* REQUIREMENT
Only the lines from the top of the data through the one with "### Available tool" are to be written out, each exactly as it stands.

───

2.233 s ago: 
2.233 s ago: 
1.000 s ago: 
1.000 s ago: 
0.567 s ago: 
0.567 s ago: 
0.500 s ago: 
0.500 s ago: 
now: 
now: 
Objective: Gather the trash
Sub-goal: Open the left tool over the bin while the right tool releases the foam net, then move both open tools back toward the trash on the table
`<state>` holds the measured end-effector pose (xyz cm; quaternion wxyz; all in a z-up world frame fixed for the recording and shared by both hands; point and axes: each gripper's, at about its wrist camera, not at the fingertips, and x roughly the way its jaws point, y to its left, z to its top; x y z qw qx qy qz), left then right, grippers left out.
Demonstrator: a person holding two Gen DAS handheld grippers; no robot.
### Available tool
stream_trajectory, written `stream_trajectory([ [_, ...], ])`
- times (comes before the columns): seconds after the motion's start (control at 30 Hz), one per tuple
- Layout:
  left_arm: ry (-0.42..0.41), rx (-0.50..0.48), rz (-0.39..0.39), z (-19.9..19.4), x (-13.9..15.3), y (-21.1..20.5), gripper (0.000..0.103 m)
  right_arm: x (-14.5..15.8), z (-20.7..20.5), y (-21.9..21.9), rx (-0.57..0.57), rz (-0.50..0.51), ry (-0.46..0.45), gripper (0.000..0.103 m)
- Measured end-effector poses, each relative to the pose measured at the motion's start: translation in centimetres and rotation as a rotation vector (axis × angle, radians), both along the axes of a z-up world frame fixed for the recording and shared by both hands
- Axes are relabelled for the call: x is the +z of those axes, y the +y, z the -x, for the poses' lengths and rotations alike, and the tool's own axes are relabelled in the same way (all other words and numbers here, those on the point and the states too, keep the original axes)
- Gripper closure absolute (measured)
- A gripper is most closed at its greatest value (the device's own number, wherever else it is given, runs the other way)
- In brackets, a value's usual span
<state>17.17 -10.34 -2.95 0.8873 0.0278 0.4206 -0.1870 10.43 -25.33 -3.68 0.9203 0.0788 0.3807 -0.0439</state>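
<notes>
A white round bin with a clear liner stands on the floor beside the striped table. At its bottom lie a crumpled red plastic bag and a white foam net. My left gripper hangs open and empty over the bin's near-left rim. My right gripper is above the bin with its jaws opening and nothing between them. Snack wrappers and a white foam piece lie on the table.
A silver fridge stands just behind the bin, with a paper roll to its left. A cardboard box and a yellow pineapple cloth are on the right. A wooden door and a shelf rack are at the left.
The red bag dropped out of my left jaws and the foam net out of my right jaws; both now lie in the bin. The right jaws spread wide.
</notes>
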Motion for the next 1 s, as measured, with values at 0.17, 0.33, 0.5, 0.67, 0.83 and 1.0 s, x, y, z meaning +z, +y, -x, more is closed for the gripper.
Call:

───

* RESULT OF THE EXERCISE
2.233 s ago: 
2.233 s ago: 
1.000 s ago: 
1.000 s ago: 
0.567 s ago: 
0.567 s ago: 
0.500 s ago: 
0.500 s ago: 
now: 
now: 
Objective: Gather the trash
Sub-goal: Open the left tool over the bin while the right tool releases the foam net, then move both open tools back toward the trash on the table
`<state>` holds the measured end-effector pose (xyz cm; quaternion wxyz; all in a z-up world frame fixed for the recording and shared by both hands; point and axes: each gripper's, at about its wrist camera, not at the fingertips, and x roughly the way its jaws point, y to its left, z to its top; x y z qw qx qy qz), left then right, grippers left out.
Demonstrator: a person holding two Gen DAS handheld grippers; no robot.
### Available tool

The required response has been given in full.